The point is, there's no global, unified approach to this, and I think the UK/US one is far from the best.

All civilian ambulances uses the Star of Life here in Sweden. The Red Cross symbol I have only seen back when I did my military service back in the 90ties.

Afterbirth+, the next DLC for The Binding of Isaac: Rebirth arrives next week
29 December 2016 at 9:02 am UTC

Quoting: pbWhy does the trailer say March 1st?

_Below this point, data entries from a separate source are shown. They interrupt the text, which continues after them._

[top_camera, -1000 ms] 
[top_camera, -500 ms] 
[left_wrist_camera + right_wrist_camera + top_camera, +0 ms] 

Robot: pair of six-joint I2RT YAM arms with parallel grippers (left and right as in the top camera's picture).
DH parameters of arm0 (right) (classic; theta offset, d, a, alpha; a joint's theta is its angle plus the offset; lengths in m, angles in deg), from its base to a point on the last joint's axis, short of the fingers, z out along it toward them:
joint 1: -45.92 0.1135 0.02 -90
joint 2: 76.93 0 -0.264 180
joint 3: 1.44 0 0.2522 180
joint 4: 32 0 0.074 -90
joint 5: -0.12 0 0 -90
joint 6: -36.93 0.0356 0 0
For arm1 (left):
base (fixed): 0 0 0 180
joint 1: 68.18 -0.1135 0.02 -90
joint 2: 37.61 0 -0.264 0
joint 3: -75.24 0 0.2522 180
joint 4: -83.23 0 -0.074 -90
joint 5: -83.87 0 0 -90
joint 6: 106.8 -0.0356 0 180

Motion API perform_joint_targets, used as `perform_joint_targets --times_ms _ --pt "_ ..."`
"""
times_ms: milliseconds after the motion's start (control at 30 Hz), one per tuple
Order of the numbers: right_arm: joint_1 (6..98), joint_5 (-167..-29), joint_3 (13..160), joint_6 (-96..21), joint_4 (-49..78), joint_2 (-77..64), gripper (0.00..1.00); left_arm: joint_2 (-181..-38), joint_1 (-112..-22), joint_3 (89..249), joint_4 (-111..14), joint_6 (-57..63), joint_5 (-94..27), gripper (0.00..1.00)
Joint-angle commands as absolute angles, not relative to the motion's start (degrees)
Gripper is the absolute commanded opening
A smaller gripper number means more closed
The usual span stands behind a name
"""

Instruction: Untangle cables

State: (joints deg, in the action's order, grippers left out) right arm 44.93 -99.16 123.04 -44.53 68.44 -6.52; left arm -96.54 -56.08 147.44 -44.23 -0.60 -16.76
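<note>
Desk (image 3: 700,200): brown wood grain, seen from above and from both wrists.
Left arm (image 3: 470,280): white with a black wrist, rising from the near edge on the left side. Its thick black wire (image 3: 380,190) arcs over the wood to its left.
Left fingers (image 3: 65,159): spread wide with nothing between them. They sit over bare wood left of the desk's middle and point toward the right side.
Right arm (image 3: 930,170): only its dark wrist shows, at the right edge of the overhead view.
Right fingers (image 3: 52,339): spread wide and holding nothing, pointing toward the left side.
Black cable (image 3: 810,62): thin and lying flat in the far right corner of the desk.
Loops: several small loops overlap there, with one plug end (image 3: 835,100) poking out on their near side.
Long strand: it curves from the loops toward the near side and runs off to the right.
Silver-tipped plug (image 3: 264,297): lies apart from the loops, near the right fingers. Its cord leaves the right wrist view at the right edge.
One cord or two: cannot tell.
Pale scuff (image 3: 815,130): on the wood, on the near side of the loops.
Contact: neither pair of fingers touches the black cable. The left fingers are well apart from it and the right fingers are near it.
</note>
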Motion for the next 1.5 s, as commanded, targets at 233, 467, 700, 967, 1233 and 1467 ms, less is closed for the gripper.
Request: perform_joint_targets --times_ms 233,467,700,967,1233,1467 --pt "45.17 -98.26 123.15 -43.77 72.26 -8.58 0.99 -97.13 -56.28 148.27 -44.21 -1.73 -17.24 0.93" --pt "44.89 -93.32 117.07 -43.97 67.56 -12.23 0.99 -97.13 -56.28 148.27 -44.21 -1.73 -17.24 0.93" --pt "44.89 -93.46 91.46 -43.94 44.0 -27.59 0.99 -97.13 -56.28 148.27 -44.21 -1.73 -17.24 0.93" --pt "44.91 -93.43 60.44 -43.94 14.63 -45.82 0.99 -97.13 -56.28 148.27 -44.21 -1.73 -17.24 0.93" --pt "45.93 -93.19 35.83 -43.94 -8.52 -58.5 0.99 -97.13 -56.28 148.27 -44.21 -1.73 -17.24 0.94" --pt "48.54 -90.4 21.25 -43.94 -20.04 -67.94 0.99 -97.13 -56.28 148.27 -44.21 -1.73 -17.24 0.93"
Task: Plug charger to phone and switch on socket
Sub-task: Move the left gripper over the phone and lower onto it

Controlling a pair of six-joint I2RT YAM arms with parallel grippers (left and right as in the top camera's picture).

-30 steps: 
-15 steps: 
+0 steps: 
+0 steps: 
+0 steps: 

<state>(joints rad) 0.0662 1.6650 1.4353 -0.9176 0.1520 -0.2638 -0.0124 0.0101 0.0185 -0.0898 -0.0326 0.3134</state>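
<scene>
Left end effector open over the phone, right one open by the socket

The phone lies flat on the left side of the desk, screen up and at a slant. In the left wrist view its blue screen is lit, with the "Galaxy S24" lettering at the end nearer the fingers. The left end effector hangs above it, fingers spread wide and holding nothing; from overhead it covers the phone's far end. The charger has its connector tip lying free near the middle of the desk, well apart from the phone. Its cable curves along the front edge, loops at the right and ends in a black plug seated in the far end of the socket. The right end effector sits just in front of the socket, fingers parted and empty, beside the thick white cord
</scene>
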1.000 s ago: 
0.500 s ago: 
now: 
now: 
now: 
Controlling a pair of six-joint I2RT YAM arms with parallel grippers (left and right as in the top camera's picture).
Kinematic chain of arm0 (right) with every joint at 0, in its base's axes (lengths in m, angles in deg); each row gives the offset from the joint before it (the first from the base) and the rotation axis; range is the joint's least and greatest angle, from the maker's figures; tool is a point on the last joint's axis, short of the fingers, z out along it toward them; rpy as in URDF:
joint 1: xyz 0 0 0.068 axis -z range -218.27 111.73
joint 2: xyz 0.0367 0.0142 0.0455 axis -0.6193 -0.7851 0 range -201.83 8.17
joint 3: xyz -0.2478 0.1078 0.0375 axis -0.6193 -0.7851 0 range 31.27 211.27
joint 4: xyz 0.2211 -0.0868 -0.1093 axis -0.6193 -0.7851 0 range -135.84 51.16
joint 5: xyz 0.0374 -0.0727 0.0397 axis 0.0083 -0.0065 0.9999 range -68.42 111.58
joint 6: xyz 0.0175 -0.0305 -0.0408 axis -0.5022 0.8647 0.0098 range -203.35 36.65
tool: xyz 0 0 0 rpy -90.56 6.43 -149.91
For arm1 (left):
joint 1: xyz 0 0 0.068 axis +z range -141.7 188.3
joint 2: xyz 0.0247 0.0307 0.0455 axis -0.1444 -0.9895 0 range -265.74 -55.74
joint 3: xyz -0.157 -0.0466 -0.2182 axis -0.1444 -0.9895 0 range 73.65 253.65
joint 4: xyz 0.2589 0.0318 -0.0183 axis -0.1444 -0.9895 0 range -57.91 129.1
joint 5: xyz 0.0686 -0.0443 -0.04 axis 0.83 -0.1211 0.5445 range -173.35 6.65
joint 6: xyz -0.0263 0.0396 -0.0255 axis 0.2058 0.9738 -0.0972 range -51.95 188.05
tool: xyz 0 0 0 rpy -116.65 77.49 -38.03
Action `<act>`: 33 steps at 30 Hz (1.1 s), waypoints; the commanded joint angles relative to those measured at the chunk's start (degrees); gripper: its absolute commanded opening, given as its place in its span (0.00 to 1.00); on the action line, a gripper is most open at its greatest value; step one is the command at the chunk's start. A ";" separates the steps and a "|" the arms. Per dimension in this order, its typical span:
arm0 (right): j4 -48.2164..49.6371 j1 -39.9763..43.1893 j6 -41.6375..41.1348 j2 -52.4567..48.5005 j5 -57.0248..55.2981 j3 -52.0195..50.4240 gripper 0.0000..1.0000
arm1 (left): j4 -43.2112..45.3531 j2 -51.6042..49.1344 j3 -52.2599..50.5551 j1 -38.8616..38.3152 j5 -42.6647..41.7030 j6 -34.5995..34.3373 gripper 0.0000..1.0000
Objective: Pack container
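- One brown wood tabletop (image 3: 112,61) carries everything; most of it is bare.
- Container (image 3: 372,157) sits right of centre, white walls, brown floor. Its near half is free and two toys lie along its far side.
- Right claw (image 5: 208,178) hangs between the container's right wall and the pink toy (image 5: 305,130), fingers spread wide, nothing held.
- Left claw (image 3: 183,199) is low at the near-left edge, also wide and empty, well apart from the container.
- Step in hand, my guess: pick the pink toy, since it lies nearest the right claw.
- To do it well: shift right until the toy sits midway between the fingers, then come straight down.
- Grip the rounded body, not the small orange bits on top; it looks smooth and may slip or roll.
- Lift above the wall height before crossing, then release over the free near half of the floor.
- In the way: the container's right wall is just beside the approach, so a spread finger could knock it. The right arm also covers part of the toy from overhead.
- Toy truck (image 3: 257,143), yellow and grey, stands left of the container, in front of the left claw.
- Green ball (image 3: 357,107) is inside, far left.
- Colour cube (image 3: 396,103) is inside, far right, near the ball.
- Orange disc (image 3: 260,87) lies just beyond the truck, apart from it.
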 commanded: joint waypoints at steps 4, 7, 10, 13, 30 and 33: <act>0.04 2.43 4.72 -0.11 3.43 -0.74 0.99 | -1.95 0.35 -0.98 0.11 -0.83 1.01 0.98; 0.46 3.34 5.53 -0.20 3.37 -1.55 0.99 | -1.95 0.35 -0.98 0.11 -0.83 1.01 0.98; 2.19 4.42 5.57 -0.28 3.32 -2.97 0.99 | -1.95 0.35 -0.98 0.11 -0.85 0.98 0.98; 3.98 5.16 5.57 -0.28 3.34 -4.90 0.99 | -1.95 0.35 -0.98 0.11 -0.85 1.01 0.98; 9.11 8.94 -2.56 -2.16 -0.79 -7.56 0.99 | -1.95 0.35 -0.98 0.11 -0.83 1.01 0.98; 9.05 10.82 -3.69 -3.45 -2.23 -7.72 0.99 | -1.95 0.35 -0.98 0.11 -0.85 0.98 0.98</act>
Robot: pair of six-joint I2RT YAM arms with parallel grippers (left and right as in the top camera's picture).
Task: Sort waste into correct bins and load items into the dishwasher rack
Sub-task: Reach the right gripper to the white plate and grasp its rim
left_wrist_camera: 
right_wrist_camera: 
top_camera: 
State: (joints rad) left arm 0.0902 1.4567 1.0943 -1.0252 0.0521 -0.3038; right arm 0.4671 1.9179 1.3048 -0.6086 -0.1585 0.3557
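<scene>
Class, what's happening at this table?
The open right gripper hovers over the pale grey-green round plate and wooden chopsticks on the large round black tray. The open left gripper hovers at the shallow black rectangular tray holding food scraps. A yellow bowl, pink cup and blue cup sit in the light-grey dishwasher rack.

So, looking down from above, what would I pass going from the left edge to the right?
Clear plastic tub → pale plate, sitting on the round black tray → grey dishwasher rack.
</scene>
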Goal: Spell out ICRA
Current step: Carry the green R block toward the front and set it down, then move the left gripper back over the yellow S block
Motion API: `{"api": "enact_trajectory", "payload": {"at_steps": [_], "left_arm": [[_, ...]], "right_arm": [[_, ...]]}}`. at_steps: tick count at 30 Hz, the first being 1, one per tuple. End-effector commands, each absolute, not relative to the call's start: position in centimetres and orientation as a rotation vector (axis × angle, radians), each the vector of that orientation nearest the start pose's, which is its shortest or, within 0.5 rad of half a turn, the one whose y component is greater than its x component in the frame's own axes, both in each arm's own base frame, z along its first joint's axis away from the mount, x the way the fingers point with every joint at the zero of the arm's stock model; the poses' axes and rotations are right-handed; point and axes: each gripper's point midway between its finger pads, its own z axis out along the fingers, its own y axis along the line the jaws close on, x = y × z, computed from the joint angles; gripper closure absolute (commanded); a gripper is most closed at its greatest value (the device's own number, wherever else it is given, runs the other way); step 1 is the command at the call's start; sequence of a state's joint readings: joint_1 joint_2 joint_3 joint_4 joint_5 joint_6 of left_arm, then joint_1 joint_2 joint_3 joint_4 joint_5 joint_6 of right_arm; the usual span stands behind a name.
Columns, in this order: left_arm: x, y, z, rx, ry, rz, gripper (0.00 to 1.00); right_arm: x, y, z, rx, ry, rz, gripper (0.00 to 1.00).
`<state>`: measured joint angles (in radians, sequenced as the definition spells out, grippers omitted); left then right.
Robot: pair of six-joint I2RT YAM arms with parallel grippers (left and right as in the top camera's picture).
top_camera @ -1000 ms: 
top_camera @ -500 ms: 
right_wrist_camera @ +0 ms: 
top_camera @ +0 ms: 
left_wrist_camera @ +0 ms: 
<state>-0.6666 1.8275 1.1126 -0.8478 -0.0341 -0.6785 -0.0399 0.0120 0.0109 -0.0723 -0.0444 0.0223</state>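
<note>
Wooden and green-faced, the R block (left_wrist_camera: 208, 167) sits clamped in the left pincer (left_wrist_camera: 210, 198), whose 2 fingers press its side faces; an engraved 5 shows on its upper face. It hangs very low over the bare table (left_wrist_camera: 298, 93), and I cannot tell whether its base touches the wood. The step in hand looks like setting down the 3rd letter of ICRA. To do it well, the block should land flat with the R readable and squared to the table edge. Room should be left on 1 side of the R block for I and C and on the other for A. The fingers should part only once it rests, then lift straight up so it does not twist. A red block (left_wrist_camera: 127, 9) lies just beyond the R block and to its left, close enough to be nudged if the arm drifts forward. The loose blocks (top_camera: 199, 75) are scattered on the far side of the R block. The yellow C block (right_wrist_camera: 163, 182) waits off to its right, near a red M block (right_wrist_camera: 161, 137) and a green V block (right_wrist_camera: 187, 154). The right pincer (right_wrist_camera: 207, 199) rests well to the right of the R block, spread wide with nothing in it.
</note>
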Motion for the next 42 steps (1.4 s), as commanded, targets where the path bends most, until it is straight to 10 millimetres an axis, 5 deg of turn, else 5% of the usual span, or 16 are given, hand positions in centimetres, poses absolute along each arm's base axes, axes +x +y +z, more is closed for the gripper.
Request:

For some strange reason the US uses MM-DD-YY instead of YYYY-MM-DD for date formats.

Check out the new trailer for 'Tether', the great looking adventure and horror game built with UE4
15 November 2016 at 6:22 pm UTC Likes: 2

Quoting: ziabiceAnyone getting System Shock vibes?

Reminds me more of SOMA, but then the trailer does not show that much.

Event[0], the utterly fantastic looking sci-fi narrative exploration game is getting close to a Linux release
14 November 2016 at 8:06 pm UTC Likes: 1

Besides 2001 it also reminds me of this scene from Dark Star View video on youtube.com , the question at 2:27 and the reply is one of the best lines in a movie ever :-)

The Linux port of space action game 'EVERSPACE' is sounding a bit iffy now
14 November 2016 at 7:58 pm UTC

Quoting: meggermanIm starting to think a lot of these issues are not so much that Linux is complex, but that these 'developers' are artists / designers / basic coders with lots of engine specific experience. i.e they are not traditional 'programmers'. A slight spanner in the works outside the sandbox that they work within and it's just straight faces all around.

As people have said Vulkan will help with this, but so would hiring someone who understands programming and computers as a whole into the game studio. It often seems this is an Achilles heal of Linux development, many don't even have a Linux test rig. A few proper desktop/OS level programmers could send bug reports and have things fixed upstream for other studios & the FOSS community to benefit from too.

Feral interactive seem to have a good bit of this concept sorted. So its not Linux as much as it is inexperience and poor resourcing.

That and also that they all start with the Windows version first (and only ever have programmed for Windows). In my experience (as a systems/server programmer and not a game dev mind you) I have found it much easier to create a project in Linux first and then port over to Windows with a few changes and compiling under MinGW so one still uses GCC than writing it in Windows first and then trying to get it work in Linux.

There are lots of situations where the same code runs fine in Windows while segfaulting in Linux leading many to first blame Linux before recognising that the bug is actually in their own code and that Windows where simply shadowing the problems (i.e the libc memory functions have much more protections than the Windows counterparts, this one bit me extremely hard when I switched from Windows to Linux some 17 years ago). Which is also why many people who port over to Linux fix several bugs in their code that they didn't know existed before.